- [Directions for this task]: Print the listing exactly, but only as far as the line containing "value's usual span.". The first line and that line are both included.

═══ Dataset excerpt

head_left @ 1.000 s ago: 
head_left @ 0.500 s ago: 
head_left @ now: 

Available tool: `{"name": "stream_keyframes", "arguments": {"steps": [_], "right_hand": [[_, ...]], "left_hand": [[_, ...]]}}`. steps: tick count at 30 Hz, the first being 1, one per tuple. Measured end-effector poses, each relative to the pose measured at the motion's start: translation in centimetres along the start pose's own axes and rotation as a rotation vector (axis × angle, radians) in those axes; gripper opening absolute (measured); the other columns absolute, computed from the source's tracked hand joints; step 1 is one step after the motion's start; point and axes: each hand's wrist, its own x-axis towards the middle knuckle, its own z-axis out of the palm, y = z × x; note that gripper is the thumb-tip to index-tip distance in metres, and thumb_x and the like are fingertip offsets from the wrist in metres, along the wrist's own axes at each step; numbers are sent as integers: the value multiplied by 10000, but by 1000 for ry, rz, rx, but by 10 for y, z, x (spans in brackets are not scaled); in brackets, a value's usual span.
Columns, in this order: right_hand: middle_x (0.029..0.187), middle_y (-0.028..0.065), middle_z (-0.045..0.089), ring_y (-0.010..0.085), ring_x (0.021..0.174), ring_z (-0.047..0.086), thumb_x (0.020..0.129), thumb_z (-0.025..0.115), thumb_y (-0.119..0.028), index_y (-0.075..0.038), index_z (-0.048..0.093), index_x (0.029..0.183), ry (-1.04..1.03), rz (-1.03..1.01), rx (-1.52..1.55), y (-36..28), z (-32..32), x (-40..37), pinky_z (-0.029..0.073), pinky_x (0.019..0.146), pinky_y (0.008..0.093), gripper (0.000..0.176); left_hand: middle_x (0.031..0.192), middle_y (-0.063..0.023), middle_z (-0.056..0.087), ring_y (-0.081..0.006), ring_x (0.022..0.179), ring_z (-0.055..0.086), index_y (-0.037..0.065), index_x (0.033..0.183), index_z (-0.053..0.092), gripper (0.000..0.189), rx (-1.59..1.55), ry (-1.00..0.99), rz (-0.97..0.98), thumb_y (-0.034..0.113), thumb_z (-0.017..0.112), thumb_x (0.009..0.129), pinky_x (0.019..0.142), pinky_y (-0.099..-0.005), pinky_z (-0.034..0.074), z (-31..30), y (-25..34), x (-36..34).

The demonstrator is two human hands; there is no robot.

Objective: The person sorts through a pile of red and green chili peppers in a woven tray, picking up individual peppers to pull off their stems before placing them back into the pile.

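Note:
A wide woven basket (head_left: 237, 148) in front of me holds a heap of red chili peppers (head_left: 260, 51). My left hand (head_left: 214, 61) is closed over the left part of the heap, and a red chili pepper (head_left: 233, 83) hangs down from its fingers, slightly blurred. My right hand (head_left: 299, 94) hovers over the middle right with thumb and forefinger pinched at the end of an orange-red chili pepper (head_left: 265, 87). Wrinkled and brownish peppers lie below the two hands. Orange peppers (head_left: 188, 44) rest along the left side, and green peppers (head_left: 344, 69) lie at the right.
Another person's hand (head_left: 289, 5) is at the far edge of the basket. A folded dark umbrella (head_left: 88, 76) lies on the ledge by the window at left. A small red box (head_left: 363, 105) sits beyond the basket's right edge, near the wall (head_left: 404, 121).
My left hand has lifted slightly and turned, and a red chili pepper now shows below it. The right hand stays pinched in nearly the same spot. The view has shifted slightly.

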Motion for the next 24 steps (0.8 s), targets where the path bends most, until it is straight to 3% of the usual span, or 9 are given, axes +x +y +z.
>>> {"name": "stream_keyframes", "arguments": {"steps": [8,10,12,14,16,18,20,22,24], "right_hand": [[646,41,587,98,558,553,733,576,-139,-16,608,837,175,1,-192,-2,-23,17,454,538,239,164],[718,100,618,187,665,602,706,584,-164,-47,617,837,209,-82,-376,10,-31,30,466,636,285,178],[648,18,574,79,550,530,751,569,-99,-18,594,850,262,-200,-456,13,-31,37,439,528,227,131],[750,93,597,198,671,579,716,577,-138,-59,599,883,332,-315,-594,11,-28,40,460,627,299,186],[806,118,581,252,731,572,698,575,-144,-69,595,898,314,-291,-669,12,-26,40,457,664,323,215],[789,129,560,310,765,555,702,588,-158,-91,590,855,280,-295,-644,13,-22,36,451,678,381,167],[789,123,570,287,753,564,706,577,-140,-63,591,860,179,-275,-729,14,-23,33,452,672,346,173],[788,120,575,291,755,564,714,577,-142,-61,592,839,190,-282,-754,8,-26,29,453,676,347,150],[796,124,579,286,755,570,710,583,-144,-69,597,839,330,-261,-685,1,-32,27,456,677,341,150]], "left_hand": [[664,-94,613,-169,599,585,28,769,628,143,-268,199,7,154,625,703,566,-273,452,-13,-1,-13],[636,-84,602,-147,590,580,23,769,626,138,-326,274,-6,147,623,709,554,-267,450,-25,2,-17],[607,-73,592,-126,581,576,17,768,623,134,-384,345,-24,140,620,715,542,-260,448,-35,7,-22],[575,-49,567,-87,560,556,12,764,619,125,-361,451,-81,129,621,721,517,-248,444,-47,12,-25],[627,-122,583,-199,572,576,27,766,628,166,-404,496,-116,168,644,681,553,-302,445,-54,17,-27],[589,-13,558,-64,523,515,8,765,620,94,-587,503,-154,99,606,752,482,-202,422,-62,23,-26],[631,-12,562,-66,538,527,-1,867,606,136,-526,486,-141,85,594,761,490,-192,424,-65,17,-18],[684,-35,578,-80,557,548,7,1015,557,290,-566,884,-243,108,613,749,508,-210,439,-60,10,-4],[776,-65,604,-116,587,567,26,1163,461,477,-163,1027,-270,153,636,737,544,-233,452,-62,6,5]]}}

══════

- [Answer box]:
head_left @ 1.000 s ago: 
head_left @ 0.500 s ago: 
head_left @ now: 

Available tool: `{"name": "stream_keyframes", "arguments": {"steps": [_], "right_hand": [[_, ...]], "left_hand": [[_, ...]]}}`. steps: tick count at 30 Hz, the first being 1, one per tuple. Measured end-effector poses, each relative to the pose measured at the motion's start: translation in centimetres along the start pose's own axes and rotation as a rotation vector (axis × angle, radians) in those axes; gripper opening absolute (measured); the other columns absolute, computed from the source's tracked hand joints; step 1 is one step after the motion's start; point and axes: each hand's wrist, its own x-axis towards the middle knuckle, its own z-axis out of the palm, y = z × x; note that gripper is the thumb-tip to index-tip distance in metres, and thumb_x and the like are fingertip offsets from the wrist in metres, along the wrist's own axes at each step; numbers are sent as integers: the value multiplied by 10000, but by 1000 for ry, rz, rx, but by 10 for y, z, x (spans in brackets are not scaled); in brackets, a value's usual span.

Reply complete, and nothing else is required.